─── GIVEN INFORMATION

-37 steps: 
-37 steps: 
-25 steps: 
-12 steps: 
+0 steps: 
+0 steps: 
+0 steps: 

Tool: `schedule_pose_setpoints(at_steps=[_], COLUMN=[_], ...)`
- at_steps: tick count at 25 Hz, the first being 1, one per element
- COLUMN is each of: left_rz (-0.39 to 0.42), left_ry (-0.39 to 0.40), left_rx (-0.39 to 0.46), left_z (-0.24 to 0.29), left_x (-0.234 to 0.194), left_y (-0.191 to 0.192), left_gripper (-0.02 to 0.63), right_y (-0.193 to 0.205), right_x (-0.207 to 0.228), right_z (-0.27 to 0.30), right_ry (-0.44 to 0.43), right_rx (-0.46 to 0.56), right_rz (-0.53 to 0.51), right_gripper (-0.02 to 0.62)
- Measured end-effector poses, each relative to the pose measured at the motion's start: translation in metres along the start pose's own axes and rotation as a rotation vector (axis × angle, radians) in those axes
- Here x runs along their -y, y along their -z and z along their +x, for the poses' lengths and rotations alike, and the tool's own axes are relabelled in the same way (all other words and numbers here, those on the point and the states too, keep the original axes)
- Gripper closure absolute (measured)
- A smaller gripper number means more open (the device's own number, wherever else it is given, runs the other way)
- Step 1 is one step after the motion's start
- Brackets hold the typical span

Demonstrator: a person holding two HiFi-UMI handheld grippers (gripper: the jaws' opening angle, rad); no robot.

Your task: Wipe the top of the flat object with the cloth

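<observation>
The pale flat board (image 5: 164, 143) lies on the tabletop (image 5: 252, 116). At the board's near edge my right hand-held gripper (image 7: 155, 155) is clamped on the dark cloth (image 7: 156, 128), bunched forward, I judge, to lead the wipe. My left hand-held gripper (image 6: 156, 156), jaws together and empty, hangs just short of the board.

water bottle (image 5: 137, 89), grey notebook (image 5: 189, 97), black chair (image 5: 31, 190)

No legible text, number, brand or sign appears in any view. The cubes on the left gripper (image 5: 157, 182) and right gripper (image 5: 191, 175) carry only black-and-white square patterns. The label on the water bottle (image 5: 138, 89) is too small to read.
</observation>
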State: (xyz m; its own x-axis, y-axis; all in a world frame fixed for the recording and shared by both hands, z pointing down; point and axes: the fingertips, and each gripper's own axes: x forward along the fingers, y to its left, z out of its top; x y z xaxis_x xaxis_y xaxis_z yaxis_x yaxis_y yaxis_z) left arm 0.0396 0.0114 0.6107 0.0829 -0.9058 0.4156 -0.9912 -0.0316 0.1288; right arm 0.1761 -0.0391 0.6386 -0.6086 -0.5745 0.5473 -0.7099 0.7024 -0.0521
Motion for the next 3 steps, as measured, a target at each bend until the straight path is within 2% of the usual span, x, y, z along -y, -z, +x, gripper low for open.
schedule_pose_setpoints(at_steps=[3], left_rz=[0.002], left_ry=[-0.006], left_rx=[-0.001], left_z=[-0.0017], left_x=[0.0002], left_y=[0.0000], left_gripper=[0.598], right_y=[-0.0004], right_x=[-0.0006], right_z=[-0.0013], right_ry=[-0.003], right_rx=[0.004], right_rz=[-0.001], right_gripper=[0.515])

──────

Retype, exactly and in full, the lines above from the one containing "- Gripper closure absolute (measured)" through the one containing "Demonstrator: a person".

YOUR SOLUTION:
- Gripper closure absolute (measured)
- A smaller gripper number means more open (the device's own number, wherever else it is given, runs the other way)
- Step 1 is one step after the motion's start
- Brackets hold the typical span

Demonstrator: a person holding two HiFi-UMI handheld grippers (gripper: the jaws' opening angle, rad); no robot.

This completes the answer to the exercise.